CAP study notes

INFORMS defines analytics as the scientific process of transforming data into insight for making better decisions. It is seen as an end-to-end process beginning with identifying the business problem to evaluating and drawing conclusions about the prescribed solution arrived at through the use of analytics. Analytics professionals are skilled at this process.

  • Operation Research is a correction toolkit like optimization, simulation, precision analysis.
  • Advanced Analytics is the intersection of Analytics and Operation Research
  • Analytics Maturity Model for Organizations to introspect their analytics processes maturity.
  • OR is a toolkit and Analytics is a process.


Job Task Analysis

A job task analysis (JTA) is a comprehensive description of the duties and responsibilities of a profession, occupation, or specialty area our approach consists of four elements: 1) domains of practice, 2) tasks performed, 3) knowledge required for effective performance on the job, and 4) domain weights that account for the importance of and frequency with which tasks are performed.


Domain - Approximate Weight

1. Business Problem (Question ) Framing - 12%-18%

2. Analytics Problem Framing - 14%-20%  

3. Data - 18%-26%

4. Methodology (Approach) Selection - 12%-18%

5. Model Building - 13%-19%

6. Deployment - 7%-11%

7. Model Life Cycle Management - 4%-8%


(12%-18%) Domain 1 - Business Problem (Question ) Framing - The ability to understand a business problem and determine whether the problem is amenable to an analytics solution.

T-1 Obtain or receive problem statement and usability requirements

T-2 Identify stakeholders

T-3 Determine whether the problem is amenable to an analytics solution

T-4 Refine the problem statement and delineate constraints

T-5 Define an initial set of business benefits

T-6 Obtain stakeholder agreement on the business problem statement


(14%-20%) Domain 2 - Analytics Problem Framing - The ability to reformulate a business problem into an analytics problem with a potential analytics solution.

T-1 Reformulate problem statement as an analytics problem.

T-2 Develop a proposed set of drivers and relationships to outputs.

T-3 State the set of assumptions related to the problem.

T-4 Obtain stakeholder agreement on the approach.

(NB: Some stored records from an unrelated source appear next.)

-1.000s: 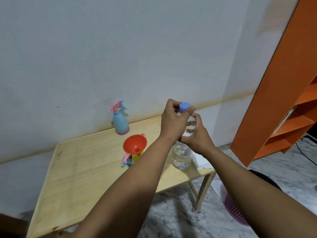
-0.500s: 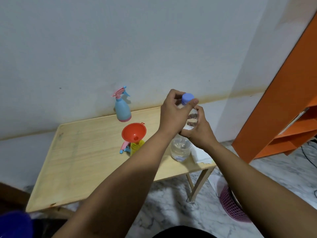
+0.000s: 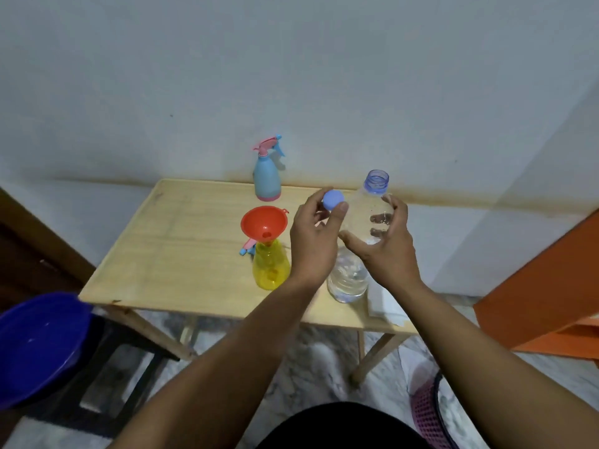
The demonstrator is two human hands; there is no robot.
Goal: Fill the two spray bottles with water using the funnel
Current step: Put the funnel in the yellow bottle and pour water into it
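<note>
Holding the clear water bottle (image 3: pixel 355 251) around its middle, the right hand (image 3: pixel 385 247) had its fingers wrapped round the far side, so you could see them through the plastic, with the thumb across the near side. The bottle was tilted a bit, its open blue-tinted neck leaning up and to the right, and its base was down near the front edge of the wooden table (image 3: pixel 181 247); I couldn't really tell if it was resting on the top or just above it. There was water in the lower part.

The left hand (image 3: pixel 316 236) was right beside it, pinching the light blue cap (image 3: pixel 333 199) between thumb and fingertips, off the neck and a little to the left of it, the other fingers curled in.

Just left of that hand sat the yellow spray bottle (image 3: pixel 270 267), standing upright with the orange funnel (image 3: pixel 264 223) stuck in its mouth, bowl tipped slightly toward the camera. A pink and blue spray head (image 3: pixel 247 247) lay on the table behind it, touching or nearly so. The blue spray bottle (image 3: pixel 267 176) stood at the back edge by the wall, its pink trigger top on.

Also around: some white paper (image 3: pixel 384 304) on the table's front right corner, a dark blue tub (image 3: pixel 39 345) at lower left, an orange shelf (image 3: pixel 544 299) on the right and a pink basket (image 3: pixel 428 413) on the floor.
</note>
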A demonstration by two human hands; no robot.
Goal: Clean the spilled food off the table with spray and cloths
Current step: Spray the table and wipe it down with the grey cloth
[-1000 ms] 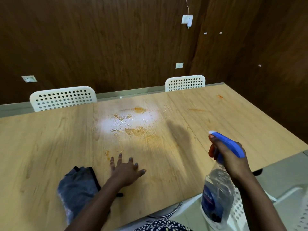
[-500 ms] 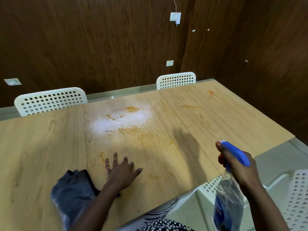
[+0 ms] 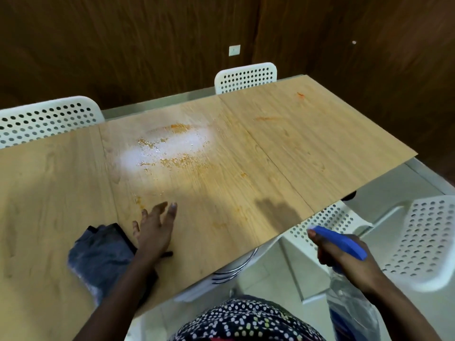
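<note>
Fingers of the left hand (image 3: 154, 230) are spread loosely and hold nothing, the palm low over the wooden table (image 3: 307, 148) at lower centre-left of the frame; motion blur hides whether it touches the surface. Just left of that hand, partly under the forearm, a crumpled grey cloth (image 3: 98, 257) lies on the tabletop, with a dark edge of fabric showing beside it. At the lower right of the frame the right hand (image 3: 344, 257) is wrapped round the neck of a spray bottle (image 3: 349, 313), off the table's near edge, its blue trigger head (image 3: 341, 243) pointing toward the table. Above the left hand, at upper centre-left, orange spilled food (image 3: 177, 158) is scattered across a wet, glistening patch of tabletop. Smaller orange smears (image 3: 268, 118) mark the table toward the upper right. White perforated chairs (image 3: 49, 119) stand along the far edge and at the lower right.
</note>
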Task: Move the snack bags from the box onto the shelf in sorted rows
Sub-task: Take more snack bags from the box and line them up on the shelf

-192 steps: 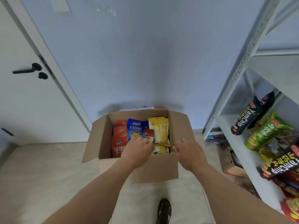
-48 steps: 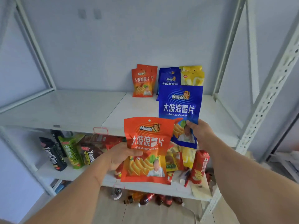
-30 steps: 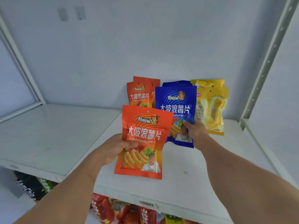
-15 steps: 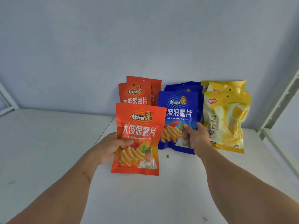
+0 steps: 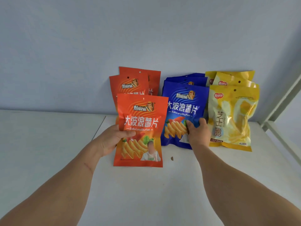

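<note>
— Shelving two bags at once? 
— Yes: left hand (image 5: 112,141) grips the orange chip bag (image 5: 140,129) before the orange row (image 5: 128,85); right hand (image 5: 197,132) pinches the blue chip bag (image 5: 182,111), apparently already standing on the shelf (image 5: 48,144) fronting its row, beside the yellow bags (image 5: 232,116). 
— Next? 
— Probably stand the orange upright, release both.

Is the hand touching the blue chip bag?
Touching. In the head view the right hand grips the front blue bag at its lower right, fingers curled over its printed face, with no gap between them.
</note>
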Motion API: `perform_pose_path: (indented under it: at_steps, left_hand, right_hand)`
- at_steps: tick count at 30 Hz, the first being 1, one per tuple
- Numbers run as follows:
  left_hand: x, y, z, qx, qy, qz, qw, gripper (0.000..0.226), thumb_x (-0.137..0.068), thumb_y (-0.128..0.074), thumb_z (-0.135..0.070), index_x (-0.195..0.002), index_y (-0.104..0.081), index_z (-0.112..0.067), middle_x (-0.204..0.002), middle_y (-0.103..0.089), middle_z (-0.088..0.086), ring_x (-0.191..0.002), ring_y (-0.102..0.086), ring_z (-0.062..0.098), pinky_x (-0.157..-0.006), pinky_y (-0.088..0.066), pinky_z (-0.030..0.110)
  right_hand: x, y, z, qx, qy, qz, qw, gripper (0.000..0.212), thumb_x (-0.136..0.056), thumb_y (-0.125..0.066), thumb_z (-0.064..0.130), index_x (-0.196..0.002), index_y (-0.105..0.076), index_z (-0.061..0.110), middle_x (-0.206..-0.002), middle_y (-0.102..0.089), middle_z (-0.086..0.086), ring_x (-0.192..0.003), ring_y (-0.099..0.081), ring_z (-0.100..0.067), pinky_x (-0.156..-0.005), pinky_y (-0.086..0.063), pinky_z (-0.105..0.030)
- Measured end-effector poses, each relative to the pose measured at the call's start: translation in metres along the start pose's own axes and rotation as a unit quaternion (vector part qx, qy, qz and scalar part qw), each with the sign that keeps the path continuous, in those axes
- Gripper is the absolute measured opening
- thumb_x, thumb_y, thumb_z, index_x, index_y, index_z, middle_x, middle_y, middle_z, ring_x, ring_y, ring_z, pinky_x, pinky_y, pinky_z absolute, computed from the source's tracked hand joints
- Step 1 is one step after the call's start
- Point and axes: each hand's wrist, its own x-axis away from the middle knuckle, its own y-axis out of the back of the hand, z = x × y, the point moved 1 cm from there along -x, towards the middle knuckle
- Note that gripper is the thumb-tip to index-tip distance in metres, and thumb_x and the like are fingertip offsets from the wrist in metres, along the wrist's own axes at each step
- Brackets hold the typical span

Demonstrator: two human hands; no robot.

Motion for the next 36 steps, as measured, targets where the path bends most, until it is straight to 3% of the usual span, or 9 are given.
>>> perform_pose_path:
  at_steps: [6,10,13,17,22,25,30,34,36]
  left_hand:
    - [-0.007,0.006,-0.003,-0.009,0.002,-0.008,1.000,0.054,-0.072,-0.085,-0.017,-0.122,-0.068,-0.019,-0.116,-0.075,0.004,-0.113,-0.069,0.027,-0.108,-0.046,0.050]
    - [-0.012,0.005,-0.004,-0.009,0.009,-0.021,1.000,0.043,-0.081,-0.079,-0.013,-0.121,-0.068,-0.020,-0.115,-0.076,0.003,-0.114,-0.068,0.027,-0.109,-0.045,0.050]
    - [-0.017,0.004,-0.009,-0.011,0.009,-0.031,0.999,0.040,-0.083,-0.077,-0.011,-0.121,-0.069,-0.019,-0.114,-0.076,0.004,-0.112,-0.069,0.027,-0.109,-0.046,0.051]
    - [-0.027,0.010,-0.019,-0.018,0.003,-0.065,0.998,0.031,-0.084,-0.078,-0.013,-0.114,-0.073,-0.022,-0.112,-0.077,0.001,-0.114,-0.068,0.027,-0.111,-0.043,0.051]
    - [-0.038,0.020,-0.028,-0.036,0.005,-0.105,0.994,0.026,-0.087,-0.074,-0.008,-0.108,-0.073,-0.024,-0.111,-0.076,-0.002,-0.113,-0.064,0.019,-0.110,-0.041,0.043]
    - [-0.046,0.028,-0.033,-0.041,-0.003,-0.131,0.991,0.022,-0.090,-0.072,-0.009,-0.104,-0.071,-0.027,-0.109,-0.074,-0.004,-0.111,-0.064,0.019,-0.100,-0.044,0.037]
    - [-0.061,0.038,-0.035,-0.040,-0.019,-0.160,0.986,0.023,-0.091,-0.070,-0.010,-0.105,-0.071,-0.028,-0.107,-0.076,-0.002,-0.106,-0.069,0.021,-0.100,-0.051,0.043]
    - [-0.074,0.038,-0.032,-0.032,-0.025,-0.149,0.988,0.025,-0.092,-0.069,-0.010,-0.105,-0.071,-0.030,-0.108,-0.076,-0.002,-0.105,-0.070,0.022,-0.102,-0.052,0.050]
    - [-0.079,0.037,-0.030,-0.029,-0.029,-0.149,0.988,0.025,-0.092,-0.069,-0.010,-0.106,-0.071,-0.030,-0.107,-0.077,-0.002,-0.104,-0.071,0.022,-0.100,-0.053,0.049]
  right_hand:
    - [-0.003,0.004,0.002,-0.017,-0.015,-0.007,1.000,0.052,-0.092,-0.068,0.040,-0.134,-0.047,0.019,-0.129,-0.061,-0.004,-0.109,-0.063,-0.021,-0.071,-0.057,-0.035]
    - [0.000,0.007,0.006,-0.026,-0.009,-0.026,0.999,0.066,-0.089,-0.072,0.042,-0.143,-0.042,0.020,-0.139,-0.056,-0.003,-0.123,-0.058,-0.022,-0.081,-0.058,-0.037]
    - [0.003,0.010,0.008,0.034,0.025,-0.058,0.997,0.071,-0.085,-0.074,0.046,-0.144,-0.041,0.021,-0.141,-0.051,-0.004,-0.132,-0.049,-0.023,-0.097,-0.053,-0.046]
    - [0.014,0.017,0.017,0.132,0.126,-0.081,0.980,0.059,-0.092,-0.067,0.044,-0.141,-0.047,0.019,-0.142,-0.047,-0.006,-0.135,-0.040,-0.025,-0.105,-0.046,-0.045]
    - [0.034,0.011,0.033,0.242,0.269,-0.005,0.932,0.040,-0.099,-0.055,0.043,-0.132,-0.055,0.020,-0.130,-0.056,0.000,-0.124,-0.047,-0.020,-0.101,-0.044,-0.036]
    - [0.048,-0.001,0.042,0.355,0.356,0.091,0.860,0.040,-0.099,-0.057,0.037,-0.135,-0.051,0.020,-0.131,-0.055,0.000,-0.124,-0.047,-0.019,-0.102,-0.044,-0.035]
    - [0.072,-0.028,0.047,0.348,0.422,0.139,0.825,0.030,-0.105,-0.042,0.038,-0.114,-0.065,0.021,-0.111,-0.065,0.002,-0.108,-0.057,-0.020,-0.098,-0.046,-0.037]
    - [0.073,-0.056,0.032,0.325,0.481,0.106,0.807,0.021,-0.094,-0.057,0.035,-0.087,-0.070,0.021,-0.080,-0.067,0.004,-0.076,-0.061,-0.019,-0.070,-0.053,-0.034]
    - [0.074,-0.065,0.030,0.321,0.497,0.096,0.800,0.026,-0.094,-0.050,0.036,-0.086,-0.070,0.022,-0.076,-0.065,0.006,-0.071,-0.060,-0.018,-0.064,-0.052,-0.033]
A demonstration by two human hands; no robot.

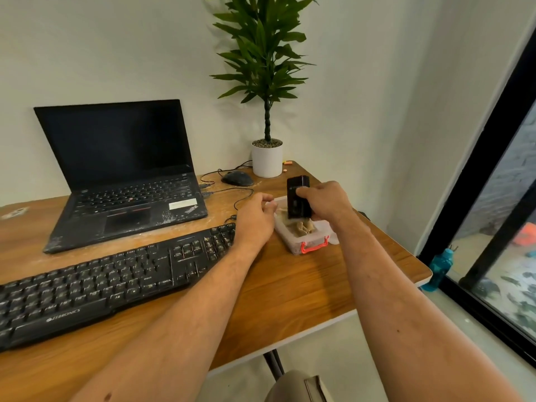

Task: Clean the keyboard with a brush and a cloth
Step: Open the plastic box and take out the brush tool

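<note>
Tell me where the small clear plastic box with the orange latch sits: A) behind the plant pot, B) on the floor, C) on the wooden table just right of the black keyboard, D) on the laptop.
C: the small clear plastic box rests on the wooden table just right of the black keyboard.

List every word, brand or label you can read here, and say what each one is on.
"ThinkPad" on the laptop, at the palm rest's right corner.
"ZEBRONICS" on the front edge of the keyboard.
White sticker on the laptop: print too small to read.
Key legends on both keyboards: mostly too blurred or dusty to read.
Black device in the right hand: markings unreadable.
</note>
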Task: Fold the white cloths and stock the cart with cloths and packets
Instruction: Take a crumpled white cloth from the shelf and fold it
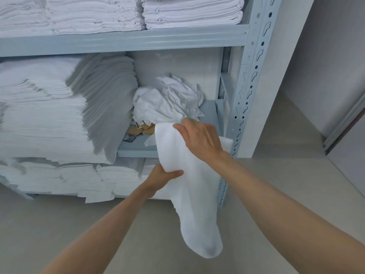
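Hanging at frame centre, the white cloth (194,194) is gripped by left hand (164,177) and right hand (199,137); open floor (276,175) lies lower right.

A pale blue-grey metal shelf unit (126,39) carries the linen — its top shelf holds neat stacks of folded white cloths (94,14). On the middle shelf (136,150), a tall folded stack (49,115) fills the left, while a crumpled white heap (167,99) sits toward the right back corner over brown packets (145,129).
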Demonstrator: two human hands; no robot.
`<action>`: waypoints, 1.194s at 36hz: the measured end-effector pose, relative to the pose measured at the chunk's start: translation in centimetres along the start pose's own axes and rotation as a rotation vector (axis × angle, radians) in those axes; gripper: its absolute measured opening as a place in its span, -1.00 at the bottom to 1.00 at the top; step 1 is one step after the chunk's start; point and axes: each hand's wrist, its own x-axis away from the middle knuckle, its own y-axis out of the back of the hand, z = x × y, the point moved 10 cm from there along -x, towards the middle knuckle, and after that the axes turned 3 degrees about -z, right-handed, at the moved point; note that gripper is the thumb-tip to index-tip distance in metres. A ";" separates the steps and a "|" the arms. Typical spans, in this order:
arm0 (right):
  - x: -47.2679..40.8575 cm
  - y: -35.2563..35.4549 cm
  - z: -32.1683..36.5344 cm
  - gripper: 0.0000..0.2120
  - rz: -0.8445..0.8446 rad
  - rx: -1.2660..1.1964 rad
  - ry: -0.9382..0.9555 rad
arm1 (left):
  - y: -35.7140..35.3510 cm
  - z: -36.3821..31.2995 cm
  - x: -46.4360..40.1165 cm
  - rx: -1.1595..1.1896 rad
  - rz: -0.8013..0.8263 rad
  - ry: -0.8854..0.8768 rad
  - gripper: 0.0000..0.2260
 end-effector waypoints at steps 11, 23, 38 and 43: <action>5.0 -6.8 -8.1 -0.53 0.327 -0.033 -0.586 | -3.0 -2.3 1.4 0.096 0.198 0.057 -0.68; 24.5 -13.5 -10.1 -0.42 0.709 -0.752 -1.611 | 1.6 -4.5 0.7 -0.030 0.006 -0.090 -0.92; 18.4 -13.6 -9.4 -0.37 0.289 -1.364 -1.568 | 9.2 0.8 0.7 0.381 -0.035 0.394 -0.63; 18.8 -13.9 -6.0 -0.40 0.664 -1.328 -1.398 | 9.5 0.5 0.0 0.698 0.037 0.357 -0.61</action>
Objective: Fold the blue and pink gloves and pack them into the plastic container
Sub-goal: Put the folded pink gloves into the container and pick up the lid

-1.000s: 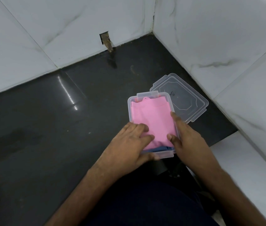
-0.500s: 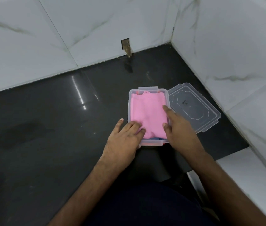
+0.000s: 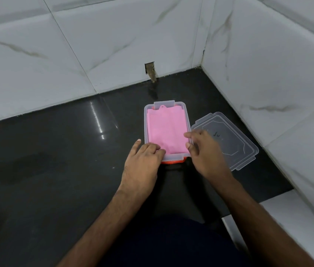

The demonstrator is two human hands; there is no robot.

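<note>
Lifted off the pink cloth since a moment ago: right hand [image 3: 206, 151], fingers loose and apart, holding nothing, now just over the container's right rim. Left hand [image 3: 144, 158], near, fingers straight, pressing the near-left corner of the clear rectangular plastic container [image 3: 146, 120]. Folded pink glove [image 3: 165, 130] inside, on top; blue glove not visible. Packing step apparently done; next, probably fetching the clear plastic lid [image 3: 235, 143] lying right.

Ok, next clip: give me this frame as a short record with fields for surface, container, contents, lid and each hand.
surface: dark glossy counter in a white tiled corner
container: clear plastic container, open
contents: folded pink glove on top; blue glove not visible
lid: clear lid off, lying right of the container
left hand: fingers on the near left corner
right hand: relaxed, at the container's right edge
</note>
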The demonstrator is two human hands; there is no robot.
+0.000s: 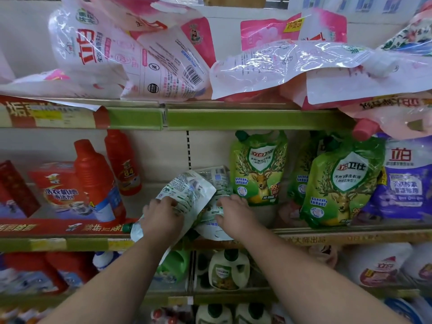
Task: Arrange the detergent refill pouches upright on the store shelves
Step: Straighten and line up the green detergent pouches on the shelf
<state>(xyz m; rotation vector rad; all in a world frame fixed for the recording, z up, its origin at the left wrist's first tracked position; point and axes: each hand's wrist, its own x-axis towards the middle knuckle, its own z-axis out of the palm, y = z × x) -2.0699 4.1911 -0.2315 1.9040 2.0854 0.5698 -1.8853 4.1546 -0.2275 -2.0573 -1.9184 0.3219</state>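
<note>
Roughly, left to right across the middle shelf (327, 230):

Red box: a carton (59, 185) well to the left of the left hand, leaning against the bottles.

Red bottles: two ribbed red bottles (93, 174) stand upright just left of the left hand, one behind the other; they bound the gap on that side.

Left hand: the left hand (161, 216) lies on top of a fallen pouch with fingers curled over its upper edge, gripping it.

Fallen pouch: a pale green-and-white refill pouch (187, 192) lies on its back, tilted, printed back side up, its green cap (127, 228) hanging past the shelf lip beside the left wrist.

More flat pouches: other pouches (216, 181) of the same kind lie under and behind it, between the two hands, overlapping in a heap.

Right hand: the right hand (233, 213) presses down on the heap with fingers bent onto a lower pouch; whether it pinches the film I cannot tell.

Upright green pouches: just right of the right hand, a green deer-printed pouch (258, 167) stands upright; farther right stands a second one (341, 183), leaning slightly.

Purple pouch: at the far right, a purple pouch (404, 181) stands upright.

Above both hands: pink and white pouches (131, 54) lie sprawled on the upper shelf, some overhanging its green edge.
</note>
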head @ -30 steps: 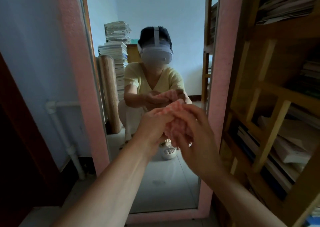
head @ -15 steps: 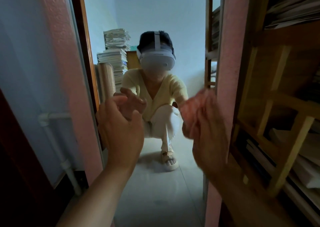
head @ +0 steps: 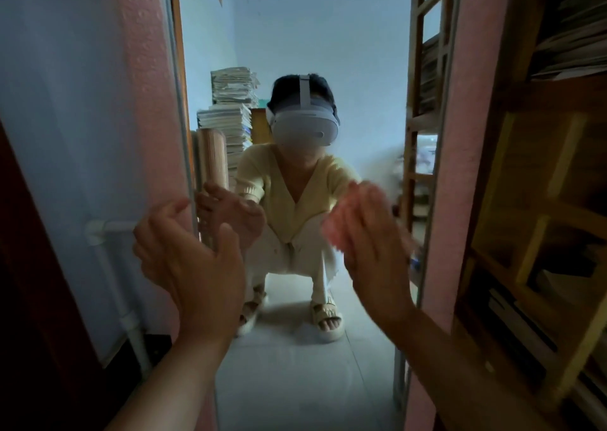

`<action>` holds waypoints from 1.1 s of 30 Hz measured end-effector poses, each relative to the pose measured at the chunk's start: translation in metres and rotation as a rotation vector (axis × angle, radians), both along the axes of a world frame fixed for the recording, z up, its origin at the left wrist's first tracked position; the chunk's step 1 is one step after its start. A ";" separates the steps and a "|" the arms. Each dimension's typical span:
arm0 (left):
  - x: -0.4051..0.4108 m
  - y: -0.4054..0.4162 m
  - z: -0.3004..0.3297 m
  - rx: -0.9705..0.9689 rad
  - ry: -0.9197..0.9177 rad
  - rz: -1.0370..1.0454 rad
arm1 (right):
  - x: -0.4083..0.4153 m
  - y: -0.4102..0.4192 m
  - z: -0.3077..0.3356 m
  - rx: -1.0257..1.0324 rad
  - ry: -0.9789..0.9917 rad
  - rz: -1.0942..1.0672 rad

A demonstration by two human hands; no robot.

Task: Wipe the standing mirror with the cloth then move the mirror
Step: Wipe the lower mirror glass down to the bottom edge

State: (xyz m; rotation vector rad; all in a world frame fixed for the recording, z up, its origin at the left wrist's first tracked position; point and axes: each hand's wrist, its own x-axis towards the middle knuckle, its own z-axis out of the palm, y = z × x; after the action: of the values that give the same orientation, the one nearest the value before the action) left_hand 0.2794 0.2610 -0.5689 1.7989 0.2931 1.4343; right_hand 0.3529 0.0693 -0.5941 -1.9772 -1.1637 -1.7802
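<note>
Straight ahead of me stands the mirror (head: 295, 52), its pink textured frame upright between a blue wall and a wooden bookshelf (head: 542, 200).

My right hand (head: 374, 250) presses the pink cloth (head: 338, 223) flat to the glass, fingers straight and together; my left hand (head: 190, 259) hangs just beside the left frame edge, fingers loosely curved, touching nothing I can confirm. I read no writing.
</note>
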 end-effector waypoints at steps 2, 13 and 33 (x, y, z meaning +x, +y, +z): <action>0.003 0.014 -0.009 -0.039 0.024 0.050 | -0.007 0.004 -0.052 -0.110 0.281 0.042; 0.034 0.042 -0.028 -0.334 0.080 -0.160 | 0.018 0.035 0.010 0.199 0.195 -0.065; 0.034 0.072 -0.046 -0.480 0.196 -0.350 | 0.003 0.162 -0.014 0.104 0.270 0.195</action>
State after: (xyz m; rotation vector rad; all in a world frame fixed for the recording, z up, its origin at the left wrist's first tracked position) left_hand 0.3134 0.3330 -0.6153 1.5010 0.3658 0.8562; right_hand 0.3557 0.2317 -0.6078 -1.9000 -1.1086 -1.4000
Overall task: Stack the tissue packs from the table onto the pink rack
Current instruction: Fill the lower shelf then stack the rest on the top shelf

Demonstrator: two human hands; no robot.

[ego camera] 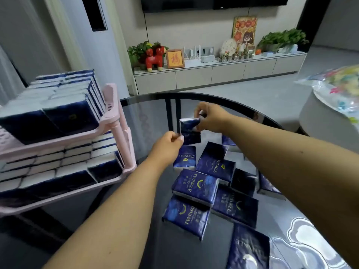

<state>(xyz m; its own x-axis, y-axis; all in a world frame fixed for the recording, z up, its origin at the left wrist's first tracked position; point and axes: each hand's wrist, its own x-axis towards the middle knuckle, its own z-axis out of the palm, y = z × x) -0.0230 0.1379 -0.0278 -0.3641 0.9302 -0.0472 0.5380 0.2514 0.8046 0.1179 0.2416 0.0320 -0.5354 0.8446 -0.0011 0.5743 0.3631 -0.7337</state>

(18%-26%) Domain 3 - Data - The ability to work effectively with data to help identify potential relationships that will least to the refinement of the business and analytics problem.

T-1 Identify and prioritize data needs and sources.

T-2 Acquire data.

T-3 Harmonize, rescale, clean and share date.

T-4 Identify relationships in the data.

T-5 Document and report findings (e.g., insights, results, business performance)

T-6 Refine the business and analytics problem statements.


(12%-18%) Domain 4 - Methodology (Approach) Selection - The ability to identify and select potential approaches for solving the business problem.

T-1 Identify available problem-solving approaches (methods).

T-2 Select software tools.

T-3 Test approaches (methods).

T-4 Select6 Approaches (methods).


(13%-19%) Domain 5 - Model Building - The ability to identify and build effective model structures to help solve the business problem.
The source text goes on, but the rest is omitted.